Do you remember those old science fiction movies where alien forces took over the minds of people? They all became zombie-like and moved around like robots as programmed by the mind altering whatsits. Now I have never been a great fan of science fiction, I admit. I loved Star Trek but that is not quite what I am referring to.
Well, when I went to meet my friends, I happened to be using both trains and the tube. The underground railway, that is. And so help me, it felt as if I had been deposited in the middle of one of those movie sets from way back when. You could clearly pop people into one of 2 categories, largely, but not entirely delineated by age. The older ones had papers or books in hand for the journey. Or crossword puzzles,
sudoku etc. The younger ones were attached to white wires, leading directly to what seemed to be their brains. I think.
They had vacant eyes, focusing on something I could not see or hear. They stared straight ahead, unless they had to make little adjustments to their little machines in their pockets, they moved on and off the tube without looking left or right, at speed. Never making eye contact. (Everyone seems to move at warp speed in the big city. Except me.)
It is entirely possible that they were listening to
Wuthering Heights, of course. I am not saying that there is anything wrong with this at all. So help me, I could become one of them too. But the contrast was so striking that I actually reached into my bag and started making notes. It seemed for a moment as though science fiction had become 2010 fact.
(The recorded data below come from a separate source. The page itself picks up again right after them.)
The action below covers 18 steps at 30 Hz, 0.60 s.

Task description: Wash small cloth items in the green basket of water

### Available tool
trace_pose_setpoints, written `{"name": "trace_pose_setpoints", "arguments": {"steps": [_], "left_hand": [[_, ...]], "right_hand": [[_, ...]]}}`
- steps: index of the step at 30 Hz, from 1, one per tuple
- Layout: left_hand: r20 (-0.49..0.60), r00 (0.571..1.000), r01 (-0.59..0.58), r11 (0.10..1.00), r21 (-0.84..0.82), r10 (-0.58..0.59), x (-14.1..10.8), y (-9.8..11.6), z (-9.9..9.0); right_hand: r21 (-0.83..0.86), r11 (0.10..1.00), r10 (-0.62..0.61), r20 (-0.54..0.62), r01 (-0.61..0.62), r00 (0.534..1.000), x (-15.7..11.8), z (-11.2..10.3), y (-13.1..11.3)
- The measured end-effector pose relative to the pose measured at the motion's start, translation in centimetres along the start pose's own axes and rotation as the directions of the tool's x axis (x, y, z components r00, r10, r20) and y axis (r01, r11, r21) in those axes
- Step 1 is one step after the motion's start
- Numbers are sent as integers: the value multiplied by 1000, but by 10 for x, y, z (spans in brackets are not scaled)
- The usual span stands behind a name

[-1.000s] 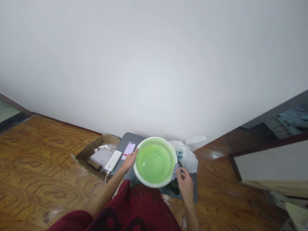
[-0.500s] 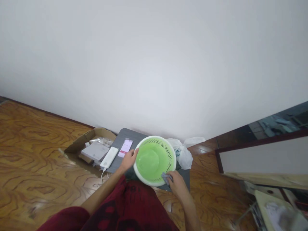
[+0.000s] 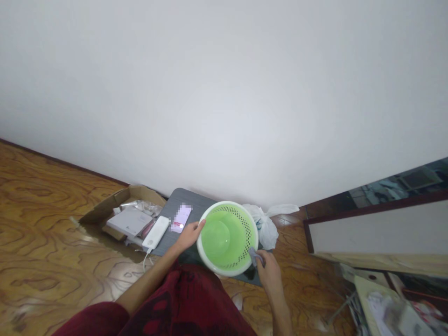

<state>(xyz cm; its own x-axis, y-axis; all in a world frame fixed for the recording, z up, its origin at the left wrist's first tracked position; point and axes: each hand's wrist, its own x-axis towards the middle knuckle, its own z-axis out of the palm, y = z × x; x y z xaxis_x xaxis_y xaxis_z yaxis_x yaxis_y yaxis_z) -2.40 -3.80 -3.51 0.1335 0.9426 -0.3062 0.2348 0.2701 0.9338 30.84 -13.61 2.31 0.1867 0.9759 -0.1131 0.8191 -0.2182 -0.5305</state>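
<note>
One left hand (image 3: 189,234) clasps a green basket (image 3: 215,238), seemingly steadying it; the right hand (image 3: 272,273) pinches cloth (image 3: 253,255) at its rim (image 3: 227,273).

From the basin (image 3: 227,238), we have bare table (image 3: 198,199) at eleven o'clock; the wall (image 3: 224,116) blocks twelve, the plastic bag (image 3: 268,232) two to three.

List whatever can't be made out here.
All in the head view:
- Underside of the green basket: hidden by its own walls.
- Contents of the white plastic bag: hidden by the bag.
- Phone text: pixelated, too small.
- Items at the lower right: blurred, cut off by the edge.
</note>
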Motion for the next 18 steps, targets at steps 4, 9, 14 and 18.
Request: {"name": "trace_pose_setpoints", "arguments": {"steps": [4,9,14,18], "left_hand": [[10,1000,-7,1000,9,7,0,2,-3],[47,999,-22,1000,-5,22,3,0,-6],[45,998,-38,999,1,38,5,-3,-6],[56,998,-25,1000,-9,26,4,-2,-7]], "right_hand": [[2,988,149,-236,-153,960,-15,17,-9],[129,980,182,-273,-152,945,-43,44,-33],[327,915,300,-162,-235,940,-67,63,-37],[430,862,367,-164,-269,916,-75,69,-33]]}}
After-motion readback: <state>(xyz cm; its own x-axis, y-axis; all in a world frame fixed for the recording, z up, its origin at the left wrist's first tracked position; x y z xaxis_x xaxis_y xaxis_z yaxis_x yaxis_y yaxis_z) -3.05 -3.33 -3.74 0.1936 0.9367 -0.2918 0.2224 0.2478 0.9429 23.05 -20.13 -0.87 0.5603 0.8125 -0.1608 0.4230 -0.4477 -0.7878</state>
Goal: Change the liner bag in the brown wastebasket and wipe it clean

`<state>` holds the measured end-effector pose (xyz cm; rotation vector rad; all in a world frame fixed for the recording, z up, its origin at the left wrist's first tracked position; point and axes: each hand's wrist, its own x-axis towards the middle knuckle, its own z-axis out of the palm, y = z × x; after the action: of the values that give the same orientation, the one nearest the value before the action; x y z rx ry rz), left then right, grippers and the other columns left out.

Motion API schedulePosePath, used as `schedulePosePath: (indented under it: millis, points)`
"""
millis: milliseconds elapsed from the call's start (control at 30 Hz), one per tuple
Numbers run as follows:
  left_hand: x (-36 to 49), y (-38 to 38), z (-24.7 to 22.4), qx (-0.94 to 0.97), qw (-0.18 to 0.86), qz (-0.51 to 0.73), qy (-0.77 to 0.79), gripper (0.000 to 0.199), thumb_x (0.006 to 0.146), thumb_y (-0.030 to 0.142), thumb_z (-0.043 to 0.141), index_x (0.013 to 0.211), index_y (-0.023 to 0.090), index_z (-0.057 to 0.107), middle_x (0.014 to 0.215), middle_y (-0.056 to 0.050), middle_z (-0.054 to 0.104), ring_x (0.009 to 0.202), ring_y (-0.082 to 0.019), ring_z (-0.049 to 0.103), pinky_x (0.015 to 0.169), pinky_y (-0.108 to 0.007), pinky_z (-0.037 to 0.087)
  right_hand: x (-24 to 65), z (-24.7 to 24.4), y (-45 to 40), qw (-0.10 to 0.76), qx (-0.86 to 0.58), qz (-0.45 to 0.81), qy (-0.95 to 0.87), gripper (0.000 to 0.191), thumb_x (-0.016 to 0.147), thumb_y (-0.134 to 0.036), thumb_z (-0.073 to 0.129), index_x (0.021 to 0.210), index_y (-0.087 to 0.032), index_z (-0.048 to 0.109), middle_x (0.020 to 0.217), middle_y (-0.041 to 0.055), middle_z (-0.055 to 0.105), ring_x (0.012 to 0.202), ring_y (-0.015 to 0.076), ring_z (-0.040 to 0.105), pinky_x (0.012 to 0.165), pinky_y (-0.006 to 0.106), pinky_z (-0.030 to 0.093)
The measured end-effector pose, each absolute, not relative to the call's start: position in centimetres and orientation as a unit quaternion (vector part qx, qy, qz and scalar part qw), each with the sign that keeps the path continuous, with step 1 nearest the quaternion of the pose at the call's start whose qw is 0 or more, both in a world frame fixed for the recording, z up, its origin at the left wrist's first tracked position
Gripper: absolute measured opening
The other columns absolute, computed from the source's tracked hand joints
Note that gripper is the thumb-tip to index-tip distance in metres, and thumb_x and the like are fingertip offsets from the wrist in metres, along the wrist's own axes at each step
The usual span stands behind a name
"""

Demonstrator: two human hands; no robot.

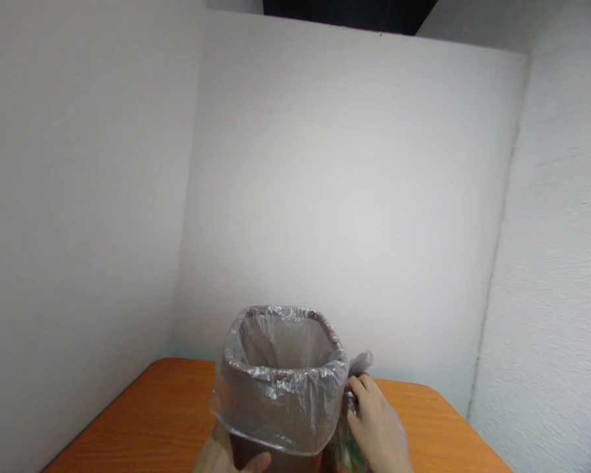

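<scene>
1. Head view, nearest: the left hand [219, 453] lies low at seven o'clock, against a smooth brown bin [276, 456] at six; its fingers are largely hidden, so I cannot tell how tightly they close.
2. At five o'clock the right hand [374, 420] has its fingers curled together, pinching crinkled translucent plastic [362, 361]; whether this joins the liner is unclear. Below hangs a glossy bundle [347, 453] with green showing.
3. A thin, wrinkled liner [276, 407] covers the rounded-square rim, its skirt folded outside. Lining looks essentially done; the plastic at the bin's four o'clock seems unfinished.
4. Beyond, the wood-grained orange desk [152, 407] meets a matte white wall [325, 197].
</scene>
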<state>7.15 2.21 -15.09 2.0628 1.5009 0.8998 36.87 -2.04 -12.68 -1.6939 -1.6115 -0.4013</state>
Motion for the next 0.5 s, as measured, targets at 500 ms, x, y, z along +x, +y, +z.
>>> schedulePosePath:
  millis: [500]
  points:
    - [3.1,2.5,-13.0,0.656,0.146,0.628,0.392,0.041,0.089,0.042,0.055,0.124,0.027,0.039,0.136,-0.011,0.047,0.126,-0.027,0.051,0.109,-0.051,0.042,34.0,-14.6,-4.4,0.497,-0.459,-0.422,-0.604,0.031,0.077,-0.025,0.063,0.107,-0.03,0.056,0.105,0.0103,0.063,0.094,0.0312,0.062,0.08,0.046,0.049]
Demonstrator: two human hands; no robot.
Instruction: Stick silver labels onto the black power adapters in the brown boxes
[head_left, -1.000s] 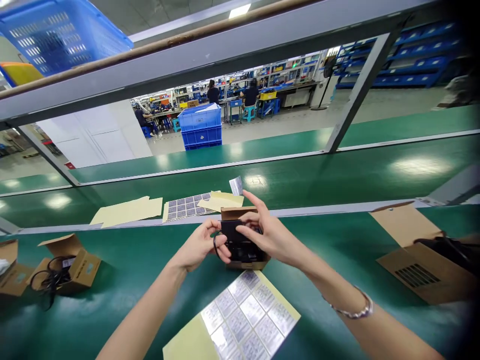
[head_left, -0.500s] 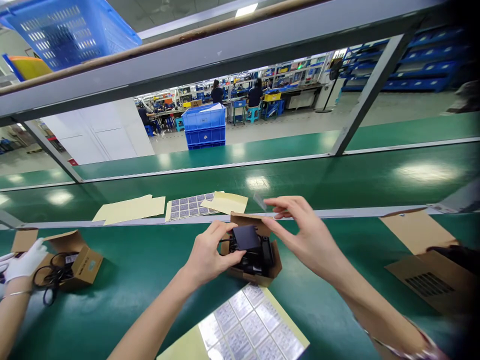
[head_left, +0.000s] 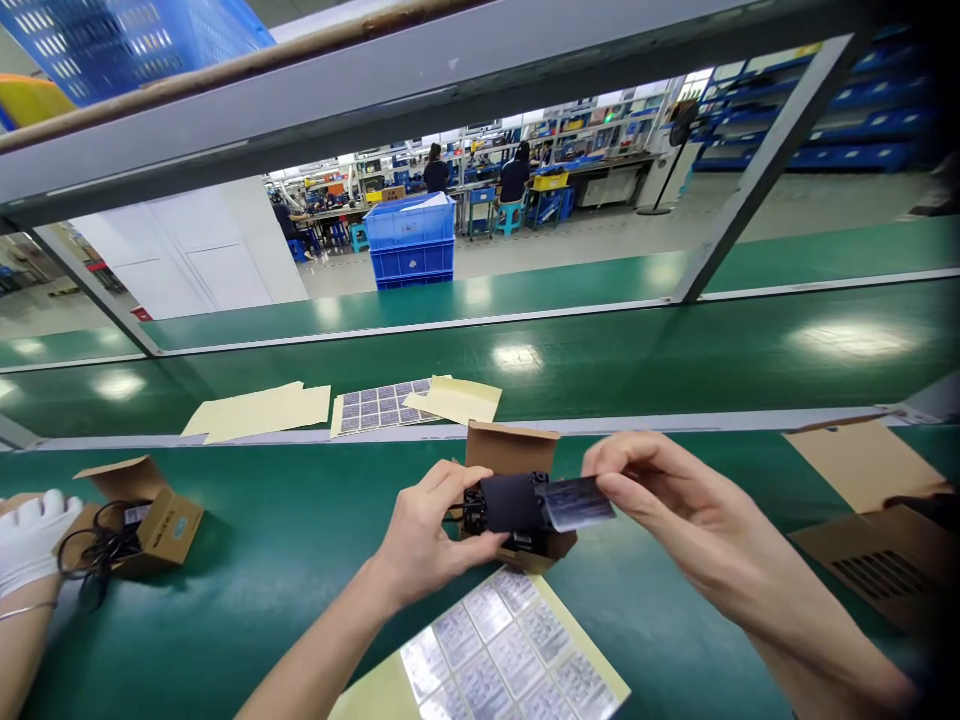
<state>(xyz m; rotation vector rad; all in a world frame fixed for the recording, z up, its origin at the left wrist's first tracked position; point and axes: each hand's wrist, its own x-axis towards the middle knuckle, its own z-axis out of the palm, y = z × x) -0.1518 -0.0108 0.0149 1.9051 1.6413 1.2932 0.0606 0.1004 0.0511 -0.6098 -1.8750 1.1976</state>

Some of the older plus 50 people were looking around at the rows of younger ones all plugged in, and I am sure they were remembering the times when riding on the tube used to be interesting for people watchers. You could see different books being read. Have the occasional conversation, smile, and be smiled at in return, read the back of papers......
I sound old, don't I. "Back in my times, we did..." There is no phone reception down there under the city. So music, or downloads must have been the order of the day. Music, mainly.
Then there was the train. I caught the 3.30pm train home, which cannot by any stretch of the imagination be classed as a commuter train. Yet nearly every person on the train was not only plugged into little white wires, but they also had their laptops/
netbooks/
iPads/kindles out as well. For those of us unplugged relics of an earlier age, there was the sound of hundreds of fingers hitting keys to accompany us on the trip. A different kind of rhythm.
The art of conversation is dying. Not that having a conversation on the train is necessarily what people want to do. But................. if I owned a laptop/
netbook/
iPad/iPhone, I suspect I would have been writing a post on the blog, to tell you about my day, now wouldn't I??
As white (as in A is for
ap--- ) seems to rule when it comes to little wires, I have to ask why they don't launch a range of fashionable accessories for the wires. Earrings seem to be obscured by the earpieces, after all. Come on, Mr Jobs, there is another way to take over the world! Maybe they already have a range. But not on the tube last Thursday that I could see.
There has been a sudden ultra-fast change in the IT world, if I manage to stand still long enough to catch my breath and look around. Do you remember PCs? They are hard to find in some places, and then they seem to now be touch screen. The lap top rules. And then we have all things apple. The
iPhones are ridiculously expensive here. Especially when you still have to pay a hefty monthly charge too. However, those who have them, of all ages, say they would never have anything else after getting one. And believe me, everyone on those trains or tubes seemed to have one. How nice they can all afford them!
David and I popped into an Apple store a while back and I tried to work out how to use the
iPad. Is this the next thing to make the laptop obsolete? I am stuck back in the dark ages, people.
But I think of the rows of people with little white wires, and something in me is saddened. Sometimes, just a grin, or a meeting of eyes is nice, you know. Communicating wordlessly with a stranger. The blank stare? Not so much.